In exact form, set down only those lines of the material that run from its first line to the line with "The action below", inclusive.

┄┄┄┄┄┄

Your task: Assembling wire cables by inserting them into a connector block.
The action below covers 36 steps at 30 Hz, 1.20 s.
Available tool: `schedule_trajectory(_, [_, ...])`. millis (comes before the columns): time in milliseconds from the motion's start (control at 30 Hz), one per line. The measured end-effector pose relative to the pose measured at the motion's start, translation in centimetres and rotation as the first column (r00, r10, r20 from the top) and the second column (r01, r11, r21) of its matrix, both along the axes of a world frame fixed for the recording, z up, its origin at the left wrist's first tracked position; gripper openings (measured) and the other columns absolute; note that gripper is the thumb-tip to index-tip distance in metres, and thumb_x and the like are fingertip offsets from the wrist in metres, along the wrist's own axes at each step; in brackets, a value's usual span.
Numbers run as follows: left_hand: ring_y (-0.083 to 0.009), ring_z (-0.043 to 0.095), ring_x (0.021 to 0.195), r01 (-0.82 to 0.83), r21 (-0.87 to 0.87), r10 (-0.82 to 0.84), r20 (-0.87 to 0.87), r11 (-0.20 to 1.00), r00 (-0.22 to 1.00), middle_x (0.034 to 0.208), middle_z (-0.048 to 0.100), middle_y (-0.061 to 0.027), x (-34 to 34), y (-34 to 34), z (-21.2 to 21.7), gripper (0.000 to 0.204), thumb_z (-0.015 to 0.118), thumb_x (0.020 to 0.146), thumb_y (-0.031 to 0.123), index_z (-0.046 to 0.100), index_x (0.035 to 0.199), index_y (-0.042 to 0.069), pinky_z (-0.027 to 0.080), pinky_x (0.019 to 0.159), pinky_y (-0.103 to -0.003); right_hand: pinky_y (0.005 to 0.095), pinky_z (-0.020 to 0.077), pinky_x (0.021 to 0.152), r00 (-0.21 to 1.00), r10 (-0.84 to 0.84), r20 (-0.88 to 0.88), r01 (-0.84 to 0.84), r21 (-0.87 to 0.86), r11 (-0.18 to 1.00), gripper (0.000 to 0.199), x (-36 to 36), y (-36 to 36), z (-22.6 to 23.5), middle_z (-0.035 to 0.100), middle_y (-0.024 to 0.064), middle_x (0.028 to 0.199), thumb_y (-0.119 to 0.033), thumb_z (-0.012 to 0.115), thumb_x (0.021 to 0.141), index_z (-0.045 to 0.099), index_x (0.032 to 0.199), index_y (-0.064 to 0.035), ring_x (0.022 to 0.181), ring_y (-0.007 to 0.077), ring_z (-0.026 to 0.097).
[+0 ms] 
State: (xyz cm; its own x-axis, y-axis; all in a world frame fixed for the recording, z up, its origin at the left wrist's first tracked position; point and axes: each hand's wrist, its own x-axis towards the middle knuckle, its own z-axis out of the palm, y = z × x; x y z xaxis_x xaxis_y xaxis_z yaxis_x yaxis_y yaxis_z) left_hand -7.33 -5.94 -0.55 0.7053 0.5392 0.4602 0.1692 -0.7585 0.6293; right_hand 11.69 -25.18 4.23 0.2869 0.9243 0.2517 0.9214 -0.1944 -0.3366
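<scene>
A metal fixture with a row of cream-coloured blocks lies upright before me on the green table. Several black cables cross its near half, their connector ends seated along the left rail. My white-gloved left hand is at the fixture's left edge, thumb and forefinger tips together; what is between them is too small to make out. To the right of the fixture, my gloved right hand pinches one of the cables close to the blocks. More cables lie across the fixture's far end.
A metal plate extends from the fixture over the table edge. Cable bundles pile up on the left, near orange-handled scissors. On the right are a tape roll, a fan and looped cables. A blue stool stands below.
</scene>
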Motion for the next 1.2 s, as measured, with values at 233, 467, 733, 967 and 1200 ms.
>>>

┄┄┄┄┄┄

Exercise solution ▸
Your task: Assembling wire cables by inserting them into a connector block.
The action below covers 36 steps at 30 Hz, 1.20 s.

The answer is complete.